Mont-Saint-Michel : les éleveurs veulent bloquer l'accès jusqu'à jeudi

Mont-Saint-Michel : les éleveurs veulent bloquer l'accès jusqu'à jeudi

AGRICULTURE – Fragilisés par des prix trop bas pour leur permettre de se maintenir à flot, des centaines d'éleveurs se sont donné rendez-vous lundi au Mont-Saint-Michel et à Caen pour paralyser la circulation. Des opérations de blocage qui pourraient durer encore plusieurs jours.

Ils sont déterminés à se faire entendre. Lundi, plusieurs centaines d'éleveurs et de tracteurs se sont donné rendez-vous au Mont-Saint-Michel pour en bloquer les accès. Une opération coup de poing devant l'un des sites touristiques les plus visités de France, qui devrait durer jusqu'à jeudi, afin de mettre la pression sur le gouvernement, alors que les éleveurs français traversent une grave crise.

"La pression des agriculteurs ne va pas céder"

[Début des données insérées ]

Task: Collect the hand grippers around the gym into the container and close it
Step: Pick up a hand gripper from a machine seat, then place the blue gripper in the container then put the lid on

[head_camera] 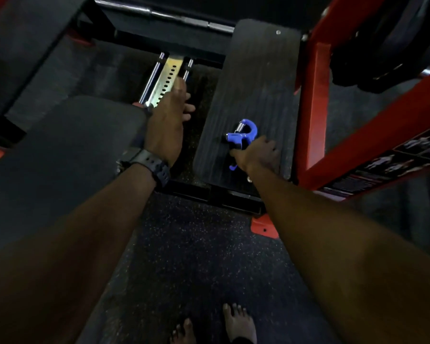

Les deux routes principales menant à l'îlot le plus célèbre de France ont ainsi été fermées par les agriculteurs dans l'après-midi, en soutien à ceux qui, dès six heures du matin, avaient paralysé la circulation autour de la ville de Caen . Au Mont-Saint-Michel, les visiteurs pouvaient quitter le parking, mais en aucun cas y entrer. "L'accès est très compliqué pour les touristes", a confirmé Claire Montemont, du syndicat mixte du Mont-Saint-Michel. "C'est une action symbolique, pacifique, pour relayer l'action des éleveurs du Calvados", explique Jean-Baptiste Mainsard, un éleveur qui participe au mouvement. Un mouvement qui pourrait d'ailleurs durer plusieurs jours : contacté par metronews, Yannick Bodin, président de la Coordination rurale dans la Manche, assure "tenir les opérations de blocage, à Caen comme au Mont-Saint-Michel, jusqu'à jeudi". Selon lui, 200 à 300 éleveurs doivent se réunir dans la soirée au Mont-Saint-Michel afin de décider de possibles nouvelles opérations. Les particuliers peuvent donc s'attendre à de nouveaux problèmes de circulation dans les jours à venir…

10% des éleveurs au bord du dépôt de bilan

Ces mouvements de colère de la part des éleveurs sont liés à une chute des prix qui les met aujourd'hui au bord de la faillite. Le porc est ainsi vendu aux abatteurs 1,38 euro le kilo, alors qu'il faudrait 1,40 euro pour couvrir les frais de production. Idem pour le lait, dont le prix a chuté de 15% depuis un an et qui est aujourd'hui vendu par les producteurs 30 centimes le litre alors qu'il faudrait qu'il soit à au moins 34 centimes pour qu’ils atteignent l'équilibre. Selon le ministère de l’Agriculture, 10% des éleveurs sont "au bord du dépôt de bilan".

À qui la faute ? Difficile pour l'heure de le savoir, car industriels et hypermarchés se renvoient la balle. Un accord signé courant juin par tous les acteurs de la filière devait amener une hausse du prix de la viande, mais il n'a pas été suivi d’effet. La grande distribution assure qu'elle a respecté les engagements pris ces dernières semaines sur le prix de la viande, mais que l'argent ne va "pas dans la poche des éleveurs". Afin de tirer cela au clair, le ministre de l’Agriculture, Stéphane Le Foll, doit recevoir mercredi un rapport du médiateur des prix. Un rapport attendu avec impatience par les agriculteurs : "On va découvrir le pot aux roses", assure Jean-Pierre Fleury, le président de la Fédération nationale bovine.